La première partie du film rappelle l’énergie de sa « trilogie de la gueule de bois » entraînée par la performance irrésistible de Hill en escroc  imprévisible, fan de Scarface. Mais bientôt la noirceur s’immisce à mesure que nous sommes témoin à travers les yeux de Miles Teller de la perte de contrôle d’Efraim qui lui fait traverser le « triangle de la mort » en Irak en camion pour livrer des armes ou vendre au travers d’un contrat juteux avec le Pentagone  100 millions de cartouches d’AK-47 issues des surplus de l’armée albanaise acquises grâce à un trafiquant d’armes . Dire que nos « chiens de guerre » sont dépassés relève de l’euphémisme.
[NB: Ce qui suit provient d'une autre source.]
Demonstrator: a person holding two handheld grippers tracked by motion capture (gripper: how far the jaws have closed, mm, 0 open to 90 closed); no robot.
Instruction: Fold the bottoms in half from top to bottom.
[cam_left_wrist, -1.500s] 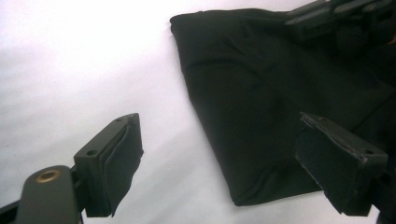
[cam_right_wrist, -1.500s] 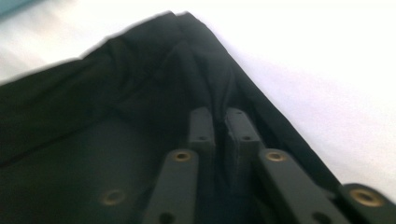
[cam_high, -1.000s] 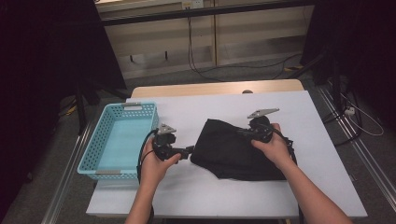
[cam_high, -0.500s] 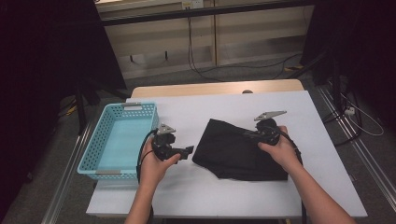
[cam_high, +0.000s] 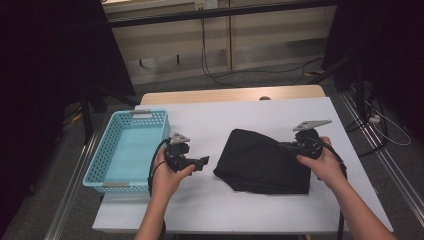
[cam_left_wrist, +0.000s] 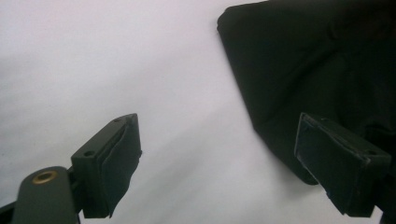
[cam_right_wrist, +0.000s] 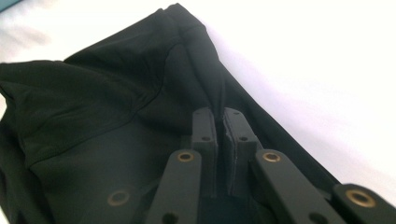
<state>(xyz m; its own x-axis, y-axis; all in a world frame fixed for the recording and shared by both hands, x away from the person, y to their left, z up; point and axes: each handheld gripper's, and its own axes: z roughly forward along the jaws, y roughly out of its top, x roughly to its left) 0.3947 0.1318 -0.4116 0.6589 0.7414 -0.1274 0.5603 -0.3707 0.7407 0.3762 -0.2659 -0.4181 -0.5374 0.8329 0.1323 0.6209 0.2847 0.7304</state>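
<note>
Two hand-held grippers work over a white surface with a black cloth lying between them. At the far left sits a blue basket, apart from the cloth, likely where the cloth will go once folded. Next comes the left hand-held gripper, its jaws spread wide and holding nothing, aimed at the cloth's near left corner and just short of it, probably lined up to take that edge. The cloth lies flat, partly folded, right of centre. At the right, the right hand-held gripper is pinched tight on a raised ridge of the cloth's right edge, seemingly to anchor that side.
</note>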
Philips évite de multiplier les personnages pour se concentrer sur les rapports des deux protagonistes.Il peut compter justement sur deux jeunes acteurs solides qui eux-aussi n’en rajoutent pas. Jonah Hill (grossi et au teint orangé) en particulier évite le piège de la performance et du cabotinage qui pouvait le guetter avec un personnage aussi exubérant qu’Efraim dont il fait peu à peu ressortir le coté sombre. Au début du film j’ai trouvé Miles Teller un peu en retrait avant de réaliser qu il portait une grande partie du film avec sa voix off, un jeu »sans le ballon » loin d’être évident Son jeu naturaliste en petite touche est le contrepoint parfait de celui de Hill.
On retrouve avec plaisir  cette baderne de Kevin Polak (Usual Suspects) ainsi que Bradley Cooper (qui coproduit le film ) excellent en intermédiaire douteux.

Conclusion : Si Todd Philips colle un peu trop à la méthode Scorsese avec ce « Goodfellas chez les marchands d’armes » il le fait bien grâce à une mise ne scène efficace et le talent de ses deux jeunes comédiens.